Modem Times 2.0 - Michael Moorcock [14]
“I’m never angry.” He turned as she was hanging a piece of complicated lingerie on a hanger. “You know me.”
“A man of action.”
“If nothing else.” He grew aware of a smell he didn’t like. Anaesthetic? Some sort of spray? Was it coming from her case?
“When did you arrive?”
“You met me at Eurostar.”
“I meant in Paris. From New Orleans?” That was it. The perfume used to disguise the smell of mould. Her clothes had that specific iridescence. They’d been looted.
“Saks,” he said.
“You can’t see the label from there, can you? You wouldn’t believe how cheap they were.”
“Laissez les bon temps roulez.” Jerry had begun to cheer up.
“I’m so tired of the English.”
3. POMPIER PARIS
Meet TOPIO.3, the ping-pong playing robot. Made by Vietnam’s first ever robotics firm, TOSY the bipedal hu-manoid uses two 200-fps cameras to detect the ball …
—Popular Science, March 2010
“HOT ENOUGH FOR YOU? Everyone’s leaving for the country.” Jerry and Bishop Beesley disembarked from the taxi at the corner of Elgin Crescent and Portobello Road. All the old familiar shops were gone. The pubs had become wine bars andrestaurants. Tables and chairs stood outside fake bistros stretching into the middle distance. The fruit and veg on the market stalls had the look of mock organics. Heritage tomatoes. The air was filled with braying aggression. If the heat got any worse there might be a Whiteshirt riot. Jerry could imagine nothing worse than watching the nouveaux riches taking it out on what remained of the anciens pauvres. The people in the council flats must be getting nervous.

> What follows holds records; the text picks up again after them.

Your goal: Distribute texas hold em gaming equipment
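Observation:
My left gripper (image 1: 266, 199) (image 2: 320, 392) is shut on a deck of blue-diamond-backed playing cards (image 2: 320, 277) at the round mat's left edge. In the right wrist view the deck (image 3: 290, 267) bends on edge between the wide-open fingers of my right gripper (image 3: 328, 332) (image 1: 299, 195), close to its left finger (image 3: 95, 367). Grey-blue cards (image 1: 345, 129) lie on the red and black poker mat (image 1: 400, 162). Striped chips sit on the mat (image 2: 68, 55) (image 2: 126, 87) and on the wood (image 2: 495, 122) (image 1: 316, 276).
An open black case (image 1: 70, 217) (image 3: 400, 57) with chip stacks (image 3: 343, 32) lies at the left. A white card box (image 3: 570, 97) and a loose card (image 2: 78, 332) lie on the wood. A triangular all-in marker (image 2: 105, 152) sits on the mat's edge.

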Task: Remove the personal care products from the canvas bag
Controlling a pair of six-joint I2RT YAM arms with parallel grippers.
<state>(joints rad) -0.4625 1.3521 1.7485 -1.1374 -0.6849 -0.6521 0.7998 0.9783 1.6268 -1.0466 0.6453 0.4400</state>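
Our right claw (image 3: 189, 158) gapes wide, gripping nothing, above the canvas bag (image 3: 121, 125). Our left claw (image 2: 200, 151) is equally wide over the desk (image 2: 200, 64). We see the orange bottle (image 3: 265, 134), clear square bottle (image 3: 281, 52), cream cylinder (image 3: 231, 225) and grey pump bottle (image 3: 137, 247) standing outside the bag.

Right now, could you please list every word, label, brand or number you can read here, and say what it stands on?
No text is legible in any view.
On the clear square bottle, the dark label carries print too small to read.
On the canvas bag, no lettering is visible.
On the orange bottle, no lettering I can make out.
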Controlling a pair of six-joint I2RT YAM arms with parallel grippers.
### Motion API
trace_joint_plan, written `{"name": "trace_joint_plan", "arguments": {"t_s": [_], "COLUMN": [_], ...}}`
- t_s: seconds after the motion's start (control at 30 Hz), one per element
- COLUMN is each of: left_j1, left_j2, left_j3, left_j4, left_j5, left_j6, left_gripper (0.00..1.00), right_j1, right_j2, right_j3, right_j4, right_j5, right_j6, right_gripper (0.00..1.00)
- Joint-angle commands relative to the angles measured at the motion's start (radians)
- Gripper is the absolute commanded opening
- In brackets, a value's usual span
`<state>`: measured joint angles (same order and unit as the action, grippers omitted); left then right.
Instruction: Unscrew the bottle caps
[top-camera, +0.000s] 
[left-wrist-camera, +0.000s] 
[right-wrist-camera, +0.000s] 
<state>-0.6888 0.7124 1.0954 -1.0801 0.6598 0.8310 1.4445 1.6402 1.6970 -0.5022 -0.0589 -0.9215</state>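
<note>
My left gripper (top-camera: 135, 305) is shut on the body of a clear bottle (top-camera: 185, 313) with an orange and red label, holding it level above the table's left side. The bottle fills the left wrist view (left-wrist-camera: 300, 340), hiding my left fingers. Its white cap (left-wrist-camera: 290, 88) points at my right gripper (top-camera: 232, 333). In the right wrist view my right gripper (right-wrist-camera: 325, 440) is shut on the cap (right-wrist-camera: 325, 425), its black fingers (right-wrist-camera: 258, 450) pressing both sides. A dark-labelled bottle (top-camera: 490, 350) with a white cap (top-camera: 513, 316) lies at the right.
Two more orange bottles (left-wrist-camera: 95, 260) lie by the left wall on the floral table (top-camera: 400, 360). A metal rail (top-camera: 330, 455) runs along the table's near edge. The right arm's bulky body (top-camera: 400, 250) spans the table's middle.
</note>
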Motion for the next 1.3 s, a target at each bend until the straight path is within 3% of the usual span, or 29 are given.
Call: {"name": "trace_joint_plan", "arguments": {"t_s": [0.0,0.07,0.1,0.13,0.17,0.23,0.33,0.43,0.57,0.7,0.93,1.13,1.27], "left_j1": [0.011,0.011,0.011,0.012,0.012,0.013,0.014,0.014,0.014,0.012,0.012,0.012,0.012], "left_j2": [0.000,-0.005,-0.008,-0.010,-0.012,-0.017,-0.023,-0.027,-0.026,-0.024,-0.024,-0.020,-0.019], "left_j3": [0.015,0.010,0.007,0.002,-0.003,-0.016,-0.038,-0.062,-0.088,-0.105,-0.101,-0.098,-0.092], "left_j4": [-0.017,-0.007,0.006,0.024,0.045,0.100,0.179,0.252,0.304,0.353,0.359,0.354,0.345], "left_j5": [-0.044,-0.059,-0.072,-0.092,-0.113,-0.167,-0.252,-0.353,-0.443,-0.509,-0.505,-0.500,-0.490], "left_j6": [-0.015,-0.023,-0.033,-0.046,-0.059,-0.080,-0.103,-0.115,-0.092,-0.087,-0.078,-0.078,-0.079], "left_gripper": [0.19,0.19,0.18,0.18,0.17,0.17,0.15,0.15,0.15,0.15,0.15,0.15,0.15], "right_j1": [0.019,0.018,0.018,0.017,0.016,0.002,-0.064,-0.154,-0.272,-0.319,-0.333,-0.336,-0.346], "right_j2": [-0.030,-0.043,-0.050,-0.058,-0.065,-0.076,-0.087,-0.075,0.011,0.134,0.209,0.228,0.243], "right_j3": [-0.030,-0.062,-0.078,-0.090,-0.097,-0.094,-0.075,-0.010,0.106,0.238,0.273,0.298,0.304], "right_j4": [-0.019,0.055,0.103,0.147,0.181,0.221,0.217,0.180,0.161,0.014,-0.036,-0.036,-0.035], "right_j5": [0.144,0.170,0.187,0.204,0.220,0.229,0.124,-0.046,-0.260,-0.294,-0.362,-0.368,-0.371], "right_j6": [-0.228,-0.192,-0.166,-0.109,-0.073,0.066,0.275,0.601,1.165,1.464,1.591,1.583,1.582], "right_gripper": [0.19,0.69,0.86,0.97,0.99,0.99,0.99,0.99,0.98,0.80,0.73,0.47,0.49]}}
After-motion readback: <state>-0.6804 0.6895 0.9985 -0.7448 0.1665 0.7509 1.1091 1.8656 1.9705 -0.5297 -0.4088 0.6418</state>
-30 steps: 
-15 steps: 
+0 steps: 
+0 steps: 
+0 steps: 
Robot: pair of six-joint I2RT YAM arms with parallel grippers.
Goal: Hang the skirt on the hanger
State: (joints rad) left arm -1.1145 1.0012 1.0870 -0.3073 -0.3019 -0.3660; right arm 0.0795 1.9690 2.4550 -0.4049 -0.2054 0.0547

“Après moi, le frisson nouveau.”
“Do what?” Bishop Beesley was distracted. He had spotted one of his former parishioners stumbling dazedly out of Finch’s. The poor bugger had tripped into a timewarp but brightened when he saw the bishop. Sidling up, he mumbled a familiar mantra and forced a handful of old fivers into Beesley’s sweating fist. Reluctantly, the bishop took something from under his surplice in exchange. Watching the decrepit speed freak stumble away, he said apologetically, “They’re still my flock. But of course there’s been a massive falling off compared to the numbers I used to serve. Once, you could rely on an active congregation west of Portobello, but these days everything left is mostly in Kilburn. Not my parish, you see.”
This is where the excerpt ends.